Dataset excerpt ->

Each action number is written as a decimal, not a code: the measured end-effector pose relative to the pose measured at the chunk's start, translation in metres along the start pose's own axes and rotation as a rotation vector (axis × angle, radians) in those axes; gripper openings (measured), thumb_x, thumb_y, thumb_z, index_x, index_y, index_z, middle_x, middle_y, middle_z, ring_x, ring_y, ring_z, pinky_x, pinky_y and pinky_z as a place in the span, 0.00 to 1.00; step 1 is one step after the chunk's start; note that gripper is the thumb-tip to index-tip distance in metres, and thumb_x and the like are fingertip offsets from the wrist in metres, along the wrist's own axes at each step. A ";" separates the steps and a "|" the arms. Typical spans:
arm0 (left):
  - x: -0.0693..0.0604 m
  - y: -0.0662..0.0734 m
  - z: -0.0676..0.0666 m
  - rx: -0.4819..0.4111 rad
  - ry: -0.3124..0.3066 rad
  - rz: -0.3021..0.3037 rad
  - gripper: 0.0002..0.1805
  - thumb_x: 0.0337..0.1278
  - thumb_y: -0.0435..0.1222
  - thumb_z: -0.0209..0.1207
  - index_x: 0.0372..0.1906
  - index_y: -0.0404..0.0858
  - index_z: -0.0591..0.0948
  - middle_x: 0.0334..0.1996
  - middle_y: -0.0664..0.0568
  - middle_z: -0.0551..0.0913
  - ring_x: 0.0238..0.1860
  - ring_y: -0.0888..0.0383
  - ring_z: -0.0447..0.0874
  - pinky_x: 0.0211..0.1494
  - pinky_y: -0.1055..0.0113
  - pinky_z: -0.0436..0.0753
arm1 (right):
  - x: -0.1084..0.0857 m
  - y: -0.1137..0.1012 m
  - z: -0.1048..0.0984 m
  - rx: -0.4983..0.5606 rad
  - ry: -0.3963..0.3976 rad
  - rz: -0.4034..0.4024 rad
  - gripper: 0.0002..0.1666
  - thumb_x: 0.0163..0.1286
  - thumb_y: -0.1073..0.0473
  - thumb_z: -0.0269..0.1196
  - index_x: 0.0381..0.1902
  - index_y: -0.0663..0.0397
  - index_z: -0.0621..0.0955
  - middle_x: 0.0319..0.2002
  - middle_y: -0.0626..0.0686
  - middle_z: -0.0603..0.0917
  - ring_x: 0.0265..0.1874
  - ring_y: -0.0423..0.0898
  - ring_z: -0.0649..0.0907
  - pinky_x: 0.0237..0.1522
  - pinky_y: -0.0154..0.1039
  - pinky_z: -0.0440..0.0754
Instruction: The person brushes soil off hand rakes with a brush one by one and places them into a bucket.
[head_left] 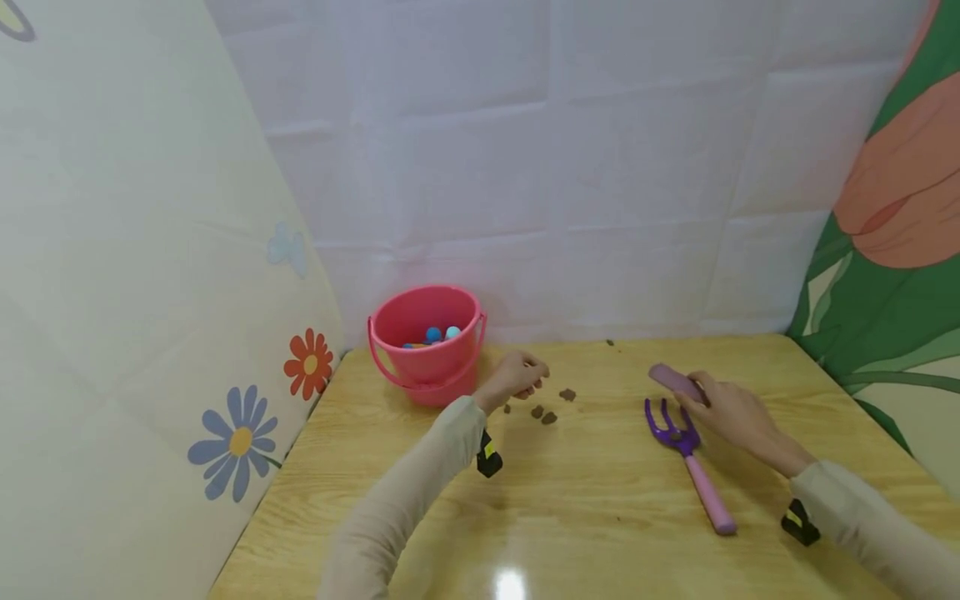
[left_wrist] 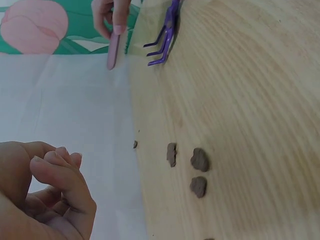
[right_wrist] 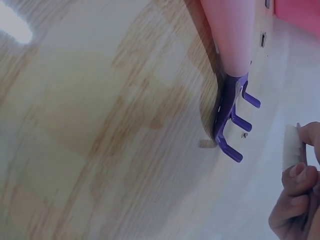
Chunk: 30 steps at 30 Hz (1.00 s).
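Note:
My left hand (head_left: 517, 375) hovers beside the pink bucket (head_left: 431, 367), above several brown lumps (head_left: 550, 417) on the table. In the left wrist view its fingers (left_wrist: 70, 180) are curled in towards the thumb, and nothing shows between them. My right hand (head_left: 738, 412) grips a small mauve brush (head_left: 675, 381); its pale bristles (right_wrist: 291, 147) show in the right wrist view. Under that hand lies a purple hand fork (head_left: 678, 433) with a pink handle, its handle end towards me. The fork's three tines (right_wrist: 240, 122) also appear in the right wrist view.
Inside the bucket are blue and white balls (head_left: 442, 334) and other partly hidden things. A wooden table (head_left: 585, 508) bears everything. White cloth (head_left: 562, 208) hangs behind it, with printed flower panels at left and right. A small dark crumb (head_left: 610, 342) lies near the back edge.

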<state>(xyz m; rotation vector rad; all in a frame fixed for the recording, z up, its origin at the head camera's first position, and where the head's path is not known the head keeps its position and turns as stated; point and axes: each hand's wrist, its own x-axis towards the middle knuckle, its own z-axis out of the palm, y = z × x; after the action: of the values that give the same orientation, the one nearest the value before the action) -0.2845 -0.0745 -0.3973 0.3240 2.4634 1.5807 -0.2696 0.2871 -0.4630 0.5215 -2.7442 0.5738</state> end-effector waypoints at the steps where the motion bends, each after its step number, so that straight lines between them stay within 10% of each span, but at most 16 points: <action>1: 0.001 -0.002 0.003 0.001 0.002 -0.002 0.10 0.65 0.31 0.55 0.38 0.31 0.85 0.22 0.48 0.77 0.17 0.64 0.69 0.21 0.74 0.71 | 0.000 0.001 0.000 0.001 0.002 0.000 0.29 0.74 0.50 0.59 0.56 0.72 0.73 0.21 0.50 0.75 0.18 0.45 0.73 0.18 0.40 0.67; 15: 0.008 -0.009 0.048 0.013 -0.067 -0.055 0.09 0.64 0.32 0.57 0.36 0.33 0.86 0.22 0.41 0.79 0.11 0.62 0.60 0.21 0.61 0.62 | 0.000 0.000 0.000 0.000 0.000 0.002 0.29 0.74 0.50 0.59 0.56 0.73 0.73 0.20 0.49 0.73 0.17 0.44 0.72 0.17 0.39 0.66; 30: 0.004 -0.020 0.086 0.026 -0.085 -0.047 0.13 0.68 0.36 0.57 0.45 0.29 0.85 0.32 0.38 0.86 0.24 0.50 0.81 0.30 0.62 0.83 | -0.001 0.006 0.000 0.013 -0.002 0.012 0.29 0.74 0.47 0.58 0.57 0.70 0.73 0.20 0.48 0.73 0.17 0.44 0.72 0.18 0.39 0.66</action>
<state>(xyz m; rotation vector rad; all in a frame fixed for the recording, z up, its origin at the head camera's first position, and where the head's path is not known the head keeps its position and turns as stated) -0.2654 -0.0070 -0.4514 0.3282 2.4113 1.4863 -0.2711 0.2921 -0.4651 0.5088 -2.7491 0.5945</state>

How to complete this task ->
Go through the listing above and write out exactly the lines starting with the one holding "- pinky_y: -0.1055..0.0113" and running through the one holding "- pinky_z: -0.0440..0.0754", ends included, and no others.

Task response ->
  - pinky_y: -0.1055..0.0113
  - pinky_z: -0.0436..0.0753
arm1 (right):
  - x: -0.1084..0.0857 m
  - y: -0.1137..0.1012 m
  - z: -0.1048..0.0984 m
  - rx: -0.4983..0.5606 rad
  - ry: -0.3963..0.3976 rad
  - rz: -0.4034..0.4024 rad
  - gripper: 0.0002..0.1666
  - thumb_x: 0.0163..0.1286
  - thumb_y: -0.1073..0.0473
  - thumb_z: -0.0269..0.1196
  - index_x: 0.0381..0.1902
  - index_y: -0.0663..0.0397
  - index_z: -0.0621..0.0955
  - middle_x: 0.0319..0.2002
  - middle_y: -0.0626..0.0686
  - middle_z: -0.0603..0.0917
  - ring_x: 0.0265..0.1874
  - ring_y: -0.0423..0.0898
  - ring_z: -0.0649..0.0907
  - pinky_x: 0.0237..0.1522
  - pinky_y: -0.0154..0.1039
  - pinky_z: -0.0440..0.0754

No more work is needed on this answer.